_PROBLEM DESCRIPTION_.
Among the entries below, how many lines hold the word "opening"? Reply with the number only.

_INPUT DATA_.
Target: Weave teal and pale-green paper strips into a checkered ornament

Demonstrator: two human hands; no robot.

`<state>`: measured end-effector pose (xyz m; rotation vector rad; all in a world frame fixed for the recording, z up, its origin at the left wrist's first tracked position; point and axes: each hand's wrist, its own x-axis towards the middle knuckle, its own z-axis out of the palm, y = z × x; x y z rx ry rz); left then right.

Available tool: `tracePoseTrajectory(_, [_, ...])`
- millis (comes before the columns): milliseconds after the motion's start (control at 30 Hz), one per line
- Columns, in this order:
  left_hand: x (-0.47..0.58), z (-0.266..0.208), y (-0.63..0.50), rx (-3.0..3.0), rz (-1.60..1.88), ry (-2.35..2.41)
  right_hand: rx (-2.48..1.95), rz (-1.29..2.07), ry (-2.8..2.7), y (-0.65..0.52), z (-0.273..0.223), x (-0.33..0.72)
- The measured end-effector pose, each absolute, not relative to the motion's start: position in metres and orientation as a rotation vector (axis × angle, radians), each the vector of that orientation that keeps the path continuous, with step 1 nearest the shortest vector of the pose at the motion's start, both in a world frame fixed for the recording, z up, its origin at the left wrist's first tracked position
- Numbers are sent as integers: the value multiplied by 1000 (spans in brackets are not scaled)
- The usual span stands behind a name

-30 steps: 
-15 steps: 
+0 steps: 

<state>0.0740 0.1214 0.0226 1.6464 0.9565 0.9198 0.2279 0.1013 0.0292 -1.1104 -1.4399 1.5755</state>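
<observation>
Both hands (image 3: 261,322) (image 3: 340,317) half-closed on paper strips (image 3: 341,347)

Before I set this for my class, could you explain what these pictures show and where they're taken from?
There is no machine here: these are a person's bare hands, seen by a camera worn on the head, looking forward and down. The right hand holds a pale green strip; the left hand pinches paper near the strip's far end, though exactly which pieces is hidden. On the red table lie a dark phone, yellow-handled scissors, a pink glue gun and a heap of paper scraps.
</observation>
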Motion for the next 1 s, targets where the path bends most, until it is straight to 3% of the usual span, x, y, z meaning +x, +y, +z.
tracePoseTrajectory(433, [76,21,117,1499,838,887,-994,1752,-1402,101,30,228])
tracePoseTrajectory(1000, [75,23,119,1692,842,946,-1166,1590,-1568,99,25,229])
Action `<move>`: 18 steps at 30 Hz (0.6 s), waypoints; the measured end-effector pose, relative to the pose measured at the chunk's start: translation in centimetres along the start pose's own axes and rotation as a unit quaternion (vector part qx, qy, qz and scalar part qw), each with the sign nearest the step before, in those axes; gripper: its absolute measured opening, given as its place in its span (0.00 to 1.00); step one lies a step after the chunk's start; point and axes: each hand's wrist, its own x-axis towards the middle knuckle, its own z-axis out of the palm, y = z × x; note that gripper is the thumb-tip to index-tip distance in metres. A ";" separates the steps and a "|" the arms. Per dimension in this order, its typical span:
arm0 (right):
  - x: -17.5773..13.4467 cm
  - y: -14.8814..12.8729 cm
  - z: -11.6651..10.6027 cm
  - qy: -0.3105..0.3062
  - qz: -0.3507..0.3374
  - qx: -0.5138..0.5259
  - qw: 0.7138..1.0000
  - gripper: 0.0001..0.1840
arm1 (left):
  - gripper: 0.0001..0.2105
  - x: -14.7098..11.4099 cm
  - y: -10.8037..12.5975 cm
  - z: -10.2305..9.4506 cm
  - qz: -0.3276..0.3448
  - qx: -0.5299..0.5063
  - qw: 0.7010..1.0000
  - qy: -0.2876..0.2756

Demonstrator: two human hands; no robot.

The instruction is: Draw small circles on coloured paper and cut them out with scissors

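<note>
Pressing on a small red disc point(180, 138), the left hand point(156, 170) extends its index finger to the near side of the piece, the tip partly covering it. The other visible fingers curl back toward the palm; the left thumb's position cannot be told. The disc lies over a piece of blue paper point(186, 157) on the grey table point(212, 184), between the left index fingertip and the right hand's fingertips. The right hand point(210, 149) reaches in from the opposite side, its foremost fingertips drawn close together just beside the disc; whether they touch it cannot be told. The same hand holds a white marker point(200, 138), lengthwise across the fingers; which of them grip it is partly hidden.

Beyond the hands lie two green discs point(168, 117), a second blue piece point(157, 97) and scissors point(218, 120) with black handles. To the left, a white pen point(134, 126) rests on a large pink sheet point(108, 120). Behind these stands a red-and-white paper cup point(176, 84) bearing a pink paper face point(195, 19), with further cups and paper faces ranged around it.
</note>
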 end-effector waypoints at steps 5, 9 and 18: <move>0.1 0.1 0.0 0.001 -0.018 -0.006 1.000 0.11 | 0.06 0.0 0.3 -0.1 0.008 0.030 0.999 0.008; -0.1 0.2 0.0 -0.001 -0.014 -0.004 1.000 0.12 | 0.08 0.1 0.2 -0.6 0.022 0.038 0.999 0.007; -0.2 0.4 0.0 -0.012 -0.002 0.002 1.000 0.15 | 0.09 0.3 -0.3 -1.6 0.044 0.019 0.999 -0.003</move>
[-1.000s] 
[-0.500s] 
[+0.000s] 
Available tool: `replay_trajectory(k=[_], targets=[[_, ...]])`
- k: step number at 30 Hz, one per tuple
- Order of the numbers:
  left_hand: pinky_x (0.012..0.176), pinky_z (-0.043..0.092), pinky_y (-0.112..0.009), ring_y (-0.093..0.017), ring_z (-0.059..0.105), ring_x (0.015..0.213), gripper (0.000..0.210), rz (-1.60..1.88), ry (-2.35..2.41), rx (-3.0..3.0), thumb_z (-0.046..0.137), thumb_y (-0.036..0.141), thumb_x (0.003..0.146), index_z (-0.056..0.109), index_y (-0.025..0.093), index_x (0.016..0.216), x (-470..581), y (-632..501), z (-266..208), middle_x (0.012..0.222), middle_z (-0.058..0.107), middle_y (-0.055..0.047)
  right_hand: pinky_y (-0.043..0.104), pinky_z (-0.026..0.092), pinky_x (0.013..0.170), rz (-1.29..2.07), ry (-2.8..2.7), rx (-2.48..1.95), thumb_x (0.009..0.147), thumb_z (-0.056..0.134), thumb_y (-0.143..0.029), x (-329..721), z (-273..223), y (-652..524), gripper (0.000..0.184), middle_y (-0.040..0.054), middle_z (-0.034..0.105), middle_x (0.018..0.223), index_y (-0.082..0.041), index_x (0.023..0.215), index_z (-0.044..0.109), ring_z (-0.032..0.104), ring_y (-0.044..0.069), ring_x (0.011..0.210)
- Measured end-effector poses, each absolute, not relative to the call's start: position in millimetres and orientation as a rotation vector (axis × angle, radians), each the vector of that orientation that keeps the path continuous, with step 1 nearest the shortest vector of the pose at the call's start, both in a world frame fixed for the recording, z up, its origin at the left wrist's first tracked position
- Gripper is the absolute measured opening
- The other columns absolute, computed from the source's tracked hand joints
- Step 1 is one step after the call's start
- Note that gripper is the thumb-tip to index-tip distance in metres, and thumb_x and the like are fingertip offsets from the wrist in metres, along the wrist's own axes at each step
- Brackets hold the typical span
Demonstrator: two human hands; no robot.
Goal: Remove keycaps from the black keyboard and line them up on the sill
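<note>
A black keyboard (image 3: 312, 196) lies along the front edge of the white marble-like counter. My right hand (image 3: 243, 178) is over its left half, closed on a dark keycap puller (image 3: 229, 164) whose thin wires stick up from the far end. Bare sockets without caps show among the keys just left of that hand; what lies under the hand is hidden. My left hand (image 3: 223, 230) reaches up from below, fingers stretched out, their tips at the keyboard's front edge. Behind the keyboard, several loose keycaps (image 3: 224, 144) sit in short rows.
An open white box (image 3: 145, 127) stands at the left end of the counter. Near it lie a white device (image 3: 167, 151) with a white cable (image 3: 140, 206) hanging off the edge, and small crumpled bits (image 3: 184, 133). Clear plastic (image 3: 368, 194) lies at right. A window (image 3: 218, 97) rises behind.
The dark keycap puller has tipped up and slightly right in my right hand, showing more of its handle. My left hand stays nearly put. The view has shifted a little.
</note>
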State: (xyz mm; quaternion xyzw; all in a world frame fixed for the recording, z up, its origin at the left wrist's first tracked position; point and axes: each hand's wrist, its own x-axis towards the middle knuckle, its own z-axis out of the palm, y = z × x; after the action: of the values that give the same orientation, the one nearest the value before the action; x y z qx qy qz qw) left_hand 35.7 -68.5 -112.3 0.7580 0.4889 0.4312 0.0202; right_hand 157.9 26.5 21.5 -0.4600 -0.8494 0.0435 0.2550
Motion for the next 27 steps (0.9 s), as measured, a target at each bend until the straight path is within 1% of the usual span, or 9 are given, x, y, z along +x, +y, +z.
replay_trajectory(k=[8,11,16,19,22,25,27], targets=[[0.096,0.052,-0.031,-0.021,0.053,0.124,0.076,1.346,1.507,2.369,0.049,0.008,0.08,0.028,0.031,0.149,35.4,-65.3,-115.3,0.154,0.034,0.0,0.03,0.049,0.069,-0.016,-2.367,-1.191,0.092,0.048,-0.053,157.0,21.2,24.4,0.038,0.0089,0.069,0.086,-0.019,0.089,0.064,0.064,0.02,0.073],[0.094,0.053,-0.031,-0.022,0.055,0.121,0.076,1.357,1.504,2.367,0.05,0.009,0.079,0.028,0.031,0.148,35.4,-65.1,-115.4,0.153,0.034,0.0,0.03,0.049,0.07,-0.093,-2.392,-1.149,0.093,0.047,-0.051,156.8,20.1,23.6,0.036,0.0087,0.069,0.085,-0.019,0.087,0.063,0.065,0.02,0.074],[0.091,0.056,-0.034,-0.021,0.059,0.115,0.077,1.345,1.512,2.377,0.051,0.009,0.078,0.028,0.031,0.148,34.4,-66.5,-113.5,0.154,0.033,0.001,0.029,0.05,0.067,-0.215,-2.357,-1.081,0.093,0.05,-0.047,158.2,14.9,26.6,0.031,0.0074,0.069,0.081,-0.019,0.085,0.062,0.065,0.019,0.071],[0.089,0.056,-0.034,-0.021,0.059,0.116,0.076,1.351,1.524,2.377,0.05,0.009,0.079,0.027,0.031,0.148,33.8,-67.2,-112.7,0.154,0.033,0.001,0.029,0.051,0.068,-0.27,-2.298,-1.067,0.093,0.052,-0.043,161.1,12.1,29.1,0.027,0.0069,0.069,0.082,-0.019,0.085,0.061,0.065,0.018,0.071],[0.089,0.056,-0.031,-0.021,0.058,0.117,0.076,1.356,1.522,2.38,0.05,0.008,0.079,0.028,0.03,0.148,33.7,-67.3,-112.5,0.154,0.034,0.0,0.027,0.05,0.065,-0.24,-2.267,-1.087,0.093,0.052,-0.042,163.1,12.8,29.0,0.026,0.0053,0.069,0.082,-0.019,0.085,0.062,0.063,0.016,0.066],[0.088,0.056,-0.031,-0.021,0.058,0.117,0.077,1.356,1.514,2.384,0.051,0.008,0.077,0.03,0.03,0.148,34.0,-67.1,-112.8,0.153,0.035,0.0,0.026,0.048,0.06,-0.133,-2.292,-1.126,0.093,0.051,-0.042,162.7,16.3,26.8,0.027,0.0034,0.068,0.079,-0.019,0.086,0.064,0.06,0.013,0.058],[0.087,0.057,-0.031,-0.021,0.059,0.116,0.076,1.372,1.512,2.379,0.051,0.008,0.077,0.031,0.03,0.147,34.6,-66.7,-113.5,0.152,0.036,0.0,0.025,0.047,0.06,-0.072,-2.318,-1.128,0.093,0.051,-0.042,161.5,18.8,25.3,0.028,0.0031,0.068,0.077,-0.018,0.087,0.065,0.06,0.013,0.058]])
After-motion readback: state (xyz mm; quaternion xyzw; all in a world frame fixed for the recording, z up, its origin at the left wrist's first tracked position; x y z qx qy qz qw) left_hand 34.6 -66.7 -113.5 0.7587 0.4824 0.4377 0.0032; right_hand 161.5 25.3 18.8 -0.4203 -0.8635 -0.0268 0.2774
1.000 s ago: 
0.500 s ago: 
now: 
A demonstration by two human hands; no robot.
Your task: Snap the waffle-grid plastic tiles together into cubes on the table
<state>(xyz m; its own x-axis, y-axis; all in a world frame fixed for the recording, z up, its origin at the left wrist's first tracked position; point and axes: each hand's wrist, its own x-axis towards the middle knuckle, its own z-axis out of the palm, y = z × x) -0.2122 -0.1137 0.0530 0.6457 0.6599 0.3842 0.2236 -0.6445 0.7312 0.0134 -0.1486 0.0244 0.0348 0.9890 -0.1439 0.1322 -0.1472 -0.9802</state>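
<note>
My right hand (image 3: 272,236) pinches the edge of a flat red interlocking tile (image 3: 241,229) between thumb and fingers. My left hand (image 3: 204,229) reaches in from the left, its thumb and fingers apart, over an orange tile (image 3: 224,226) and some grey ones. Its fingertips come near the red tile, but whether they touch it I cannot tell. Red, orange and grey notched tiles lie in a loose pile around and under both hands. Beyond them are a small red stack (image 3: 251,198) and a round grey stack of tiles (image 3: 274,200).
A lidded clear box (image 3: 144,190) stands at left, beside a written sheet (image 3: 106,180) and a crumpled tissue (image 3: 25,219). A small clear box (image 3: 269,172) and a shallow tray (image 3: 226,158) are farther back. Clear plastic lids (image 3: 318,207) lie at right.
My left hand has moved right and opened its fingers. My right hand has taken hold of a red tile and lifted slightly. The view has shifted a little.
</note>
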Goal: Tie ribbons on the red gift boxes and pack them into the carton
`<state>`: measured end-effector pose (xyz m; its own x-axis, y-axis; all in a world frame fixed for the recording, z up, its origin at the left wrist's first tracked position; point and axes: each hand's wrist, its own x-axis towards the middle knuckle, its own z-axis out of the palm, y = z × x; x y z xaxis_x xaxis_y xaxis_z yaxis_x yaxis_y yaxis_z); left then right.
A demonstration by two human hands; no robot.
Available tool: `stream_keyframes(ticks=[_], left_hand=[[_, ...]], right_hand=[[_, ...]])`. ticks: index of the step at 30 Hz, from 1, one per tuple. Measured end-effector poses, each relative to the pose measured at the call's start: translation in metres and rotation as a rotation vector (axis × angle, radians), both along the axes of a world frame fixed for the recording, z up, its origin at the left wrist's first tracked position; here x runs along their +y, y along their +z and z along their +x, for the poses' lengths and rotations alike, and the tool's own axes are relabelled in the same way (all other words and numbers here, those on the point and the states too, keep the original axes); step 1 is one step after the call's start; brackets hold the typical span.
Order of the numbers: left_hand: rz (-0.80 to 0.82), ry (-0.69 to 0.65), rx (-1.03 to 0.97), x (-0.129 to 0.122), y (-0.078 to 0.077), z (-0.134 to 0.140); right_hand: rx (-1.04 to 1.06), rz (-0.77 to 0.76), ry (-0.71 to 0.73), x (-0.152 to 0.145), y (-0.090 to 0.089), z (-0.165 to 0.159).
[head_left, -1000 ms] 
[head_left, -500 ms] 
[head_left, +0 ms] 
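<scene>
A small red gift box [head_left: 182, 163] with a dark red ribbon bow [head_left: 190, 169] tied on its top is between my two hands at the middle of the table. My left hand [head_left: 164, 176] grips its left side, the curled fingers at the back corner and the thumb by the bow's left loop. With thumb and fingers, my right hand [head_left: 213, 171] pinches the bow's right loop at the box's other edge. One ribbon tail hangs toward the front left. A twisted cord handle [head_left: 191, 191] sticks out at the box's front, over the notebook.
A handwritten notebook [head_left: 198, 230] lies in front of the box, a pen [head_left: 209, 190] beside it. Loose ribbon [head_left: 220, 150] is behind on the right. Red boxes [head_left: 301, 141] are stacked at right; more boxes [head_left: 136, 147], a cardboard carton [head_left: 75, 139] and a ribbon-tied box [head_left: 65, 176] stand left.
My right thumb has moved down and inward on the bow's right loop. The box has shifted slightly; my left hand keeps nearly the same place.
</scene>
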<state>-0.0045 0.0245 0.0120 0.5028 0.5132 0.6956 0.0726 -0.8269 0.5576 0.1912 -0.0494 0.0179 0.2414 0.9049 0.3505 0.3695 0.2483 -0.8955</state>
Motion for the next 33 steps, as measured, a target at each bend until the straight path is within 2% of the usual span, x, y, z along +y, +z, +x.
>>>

_ANSWER TO THIS EXERCISE_.
2